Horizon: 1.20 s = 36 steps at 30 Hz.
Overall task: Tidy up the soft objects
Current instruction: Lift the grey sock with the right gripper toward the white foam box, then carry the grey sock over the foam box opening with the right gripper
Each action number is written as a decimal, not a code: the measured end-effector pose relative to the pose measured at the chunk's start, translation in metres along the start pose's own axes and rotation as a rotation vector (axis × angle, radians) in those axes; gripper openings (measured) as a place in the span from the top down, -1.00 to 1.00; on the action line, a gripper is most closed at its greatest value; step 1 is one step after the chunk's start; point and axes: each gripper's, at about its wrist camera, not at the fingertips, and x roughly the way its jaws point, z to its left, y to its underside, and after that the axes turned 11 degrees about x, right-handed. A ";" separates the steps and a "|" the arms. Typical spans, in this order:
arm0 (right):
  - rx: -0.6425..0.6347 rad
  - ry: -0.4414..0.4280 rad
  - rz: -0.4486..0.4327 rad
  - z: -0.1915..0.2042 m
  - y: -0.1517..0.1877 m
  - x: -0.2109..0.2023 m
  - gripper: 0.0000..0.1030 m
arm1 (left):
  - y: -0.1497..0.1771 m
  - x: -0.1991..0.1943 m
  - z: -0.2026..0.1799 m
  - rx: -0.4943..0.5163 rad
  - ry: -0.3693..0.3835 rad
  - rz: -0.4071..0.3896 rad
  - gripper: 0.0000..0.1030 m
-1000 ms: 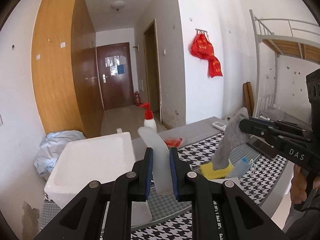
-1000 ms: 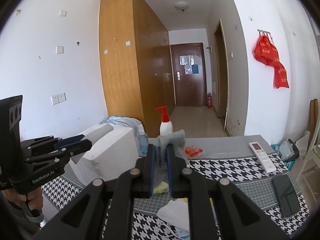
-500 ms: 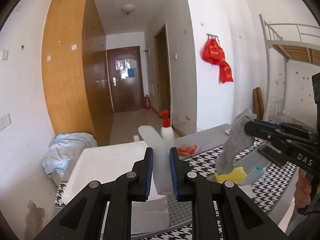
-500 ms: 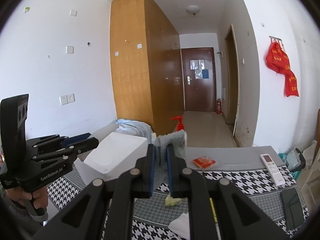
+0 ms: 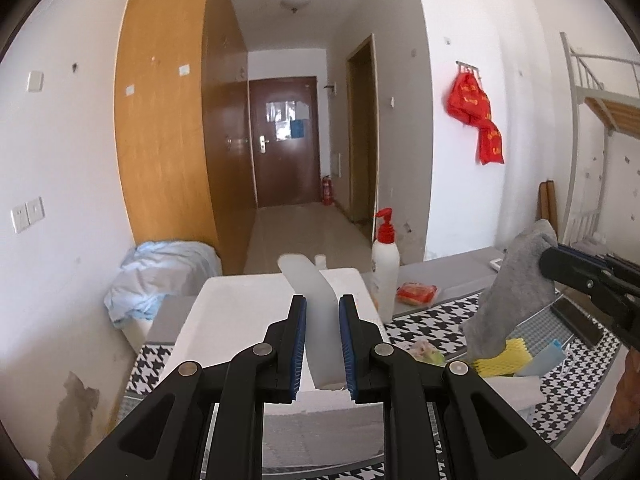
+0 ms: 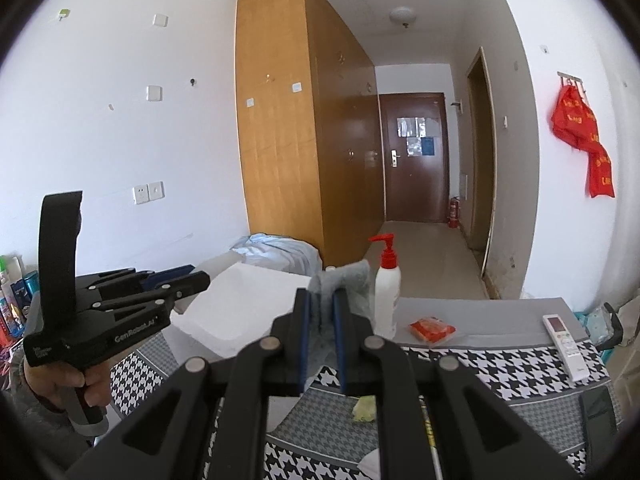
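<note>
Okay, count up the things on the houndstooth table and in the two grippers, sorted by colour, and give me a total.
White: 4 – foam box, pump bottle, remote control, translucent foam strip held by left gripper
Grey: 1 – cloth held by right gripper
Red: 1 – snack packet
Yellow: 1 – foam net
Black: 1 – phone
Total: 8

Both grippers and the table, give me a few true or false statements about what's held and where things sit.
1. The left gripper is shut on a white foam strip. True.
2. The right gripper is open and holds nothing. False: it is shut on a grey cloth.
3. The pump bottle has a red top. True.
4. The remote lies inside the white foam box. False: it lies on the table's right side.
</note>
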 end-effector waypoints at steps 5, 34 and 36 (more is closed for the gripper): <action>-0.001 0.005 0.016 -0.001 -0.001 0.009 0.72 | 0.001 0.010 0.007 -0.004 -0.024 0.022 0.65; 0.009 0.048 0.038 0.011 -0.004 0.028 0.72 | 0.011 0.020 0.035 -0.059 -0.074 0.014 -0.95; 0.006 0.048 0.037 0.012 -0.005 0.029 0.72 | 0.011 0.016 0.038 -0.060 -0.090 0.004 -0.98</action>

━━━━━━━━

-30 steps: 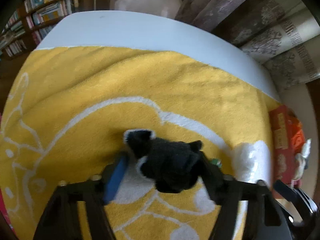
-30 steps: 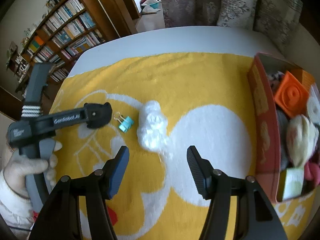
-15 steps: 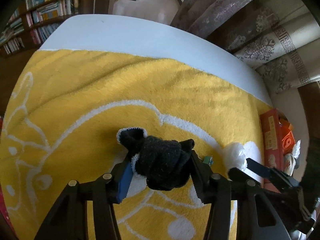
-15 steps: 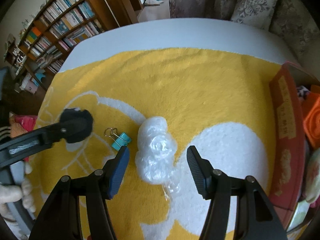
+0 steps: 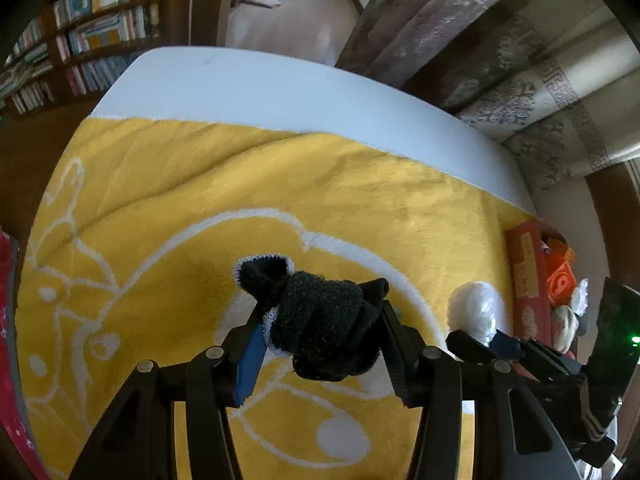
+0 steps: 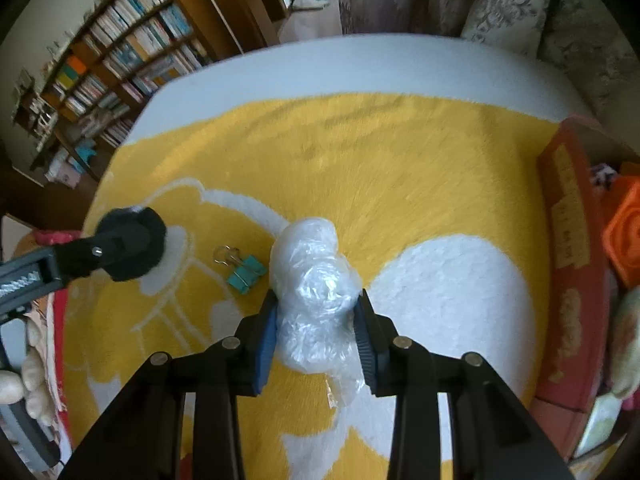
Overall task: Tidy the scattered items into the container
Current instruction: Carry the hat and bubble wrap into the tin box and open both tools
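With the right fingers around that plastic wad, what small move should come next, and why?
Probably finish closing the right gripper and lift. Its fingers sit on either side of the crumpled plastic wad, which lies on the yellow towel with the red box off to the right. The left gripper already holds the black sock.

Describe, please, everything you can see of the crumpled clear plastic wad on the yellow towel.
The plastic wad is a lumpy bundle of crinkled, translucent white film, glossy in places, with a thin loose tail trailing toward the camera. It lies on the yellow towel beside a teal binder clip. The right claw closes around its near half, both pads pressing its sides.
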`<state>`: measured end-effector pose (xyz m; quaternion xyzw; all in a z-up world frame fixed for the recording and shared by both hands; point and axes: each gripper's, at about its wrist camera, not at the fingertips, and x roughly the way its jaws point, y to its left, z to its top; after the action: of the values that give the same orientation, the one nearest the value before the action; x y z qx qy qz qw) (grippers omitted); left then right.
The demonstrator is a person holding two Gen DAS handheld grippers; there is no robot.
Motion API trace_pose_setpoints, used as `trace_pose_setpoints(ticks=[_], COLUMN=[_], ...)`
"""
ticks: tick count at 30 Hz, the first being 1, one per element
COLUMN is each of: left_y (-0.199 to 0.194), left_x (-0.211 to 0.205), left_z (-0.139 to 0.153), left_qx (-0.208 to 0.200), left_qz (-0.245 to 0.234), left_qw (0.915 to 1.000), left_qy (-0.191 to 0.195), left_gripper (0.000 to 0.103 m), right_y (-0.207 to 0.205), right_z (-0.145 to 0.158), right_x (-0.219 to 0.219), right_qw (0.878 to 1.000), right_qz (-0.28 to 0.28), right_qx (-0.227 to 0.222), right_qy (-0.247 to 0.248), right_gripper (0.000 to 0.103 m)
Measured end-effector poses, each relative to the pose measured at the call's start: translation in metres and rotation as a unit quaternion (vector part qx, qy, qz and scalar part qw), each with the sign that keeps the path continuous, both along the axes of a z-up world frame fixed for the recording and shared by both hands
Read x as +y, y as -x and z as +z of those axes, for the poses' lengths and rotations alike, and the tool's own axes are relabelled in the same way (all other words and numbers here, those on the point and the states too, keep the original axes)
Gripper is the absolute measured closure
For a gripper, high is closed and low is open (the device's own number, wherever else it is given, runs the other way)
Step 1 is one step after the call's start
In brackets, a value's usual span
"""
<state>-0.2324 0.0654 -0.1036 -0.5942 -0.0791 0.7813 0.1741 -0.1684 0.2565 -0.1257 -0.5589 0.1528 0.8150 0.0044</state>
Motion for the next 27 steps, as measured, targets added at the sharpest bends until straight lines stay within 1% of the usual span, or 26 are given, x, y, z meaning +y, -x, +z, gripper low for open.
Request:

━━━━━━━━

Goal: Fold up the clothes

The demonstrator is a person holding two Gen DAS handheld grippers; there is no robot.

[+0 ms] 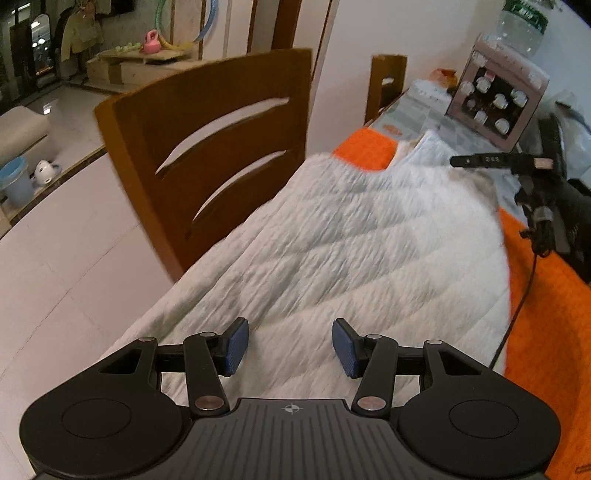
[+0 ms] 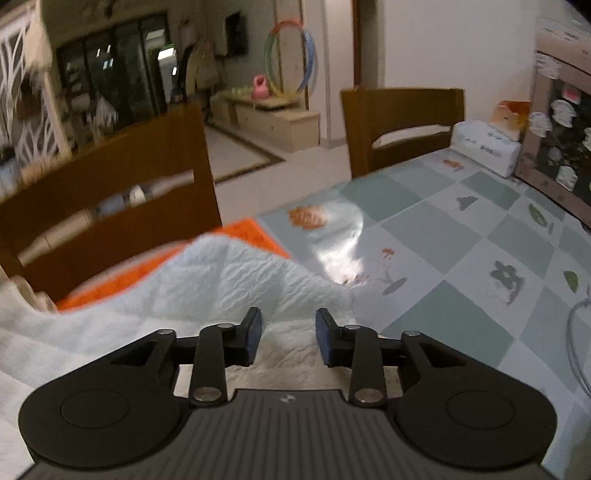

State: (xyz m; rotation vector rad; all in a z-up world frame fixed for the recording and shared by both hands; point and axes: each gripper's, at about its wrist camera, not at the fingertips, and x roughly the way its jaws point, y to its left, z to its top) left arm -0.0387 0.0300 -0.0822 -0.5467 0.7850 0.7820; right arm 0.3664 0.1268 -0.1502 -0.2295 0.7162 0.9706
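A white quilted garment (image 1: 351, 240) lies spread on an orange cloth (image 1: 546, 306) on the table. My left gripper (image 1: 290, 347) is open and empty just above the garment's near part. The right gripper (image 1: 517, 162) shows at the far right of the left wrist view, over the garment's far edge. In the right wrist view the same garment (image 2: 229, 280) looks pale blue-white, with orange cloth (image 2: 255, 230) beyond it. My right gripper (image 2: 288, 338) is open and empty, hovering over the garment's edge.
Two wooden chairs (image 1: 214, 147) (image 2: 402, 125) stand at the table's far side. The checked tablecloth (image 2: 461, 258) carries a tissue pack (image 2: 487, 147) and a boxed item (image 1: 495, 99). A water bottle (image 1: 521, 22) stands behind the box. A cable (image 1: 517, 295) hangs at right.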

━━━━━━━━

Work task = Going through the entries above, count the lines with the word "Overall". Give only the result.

Written reply = 2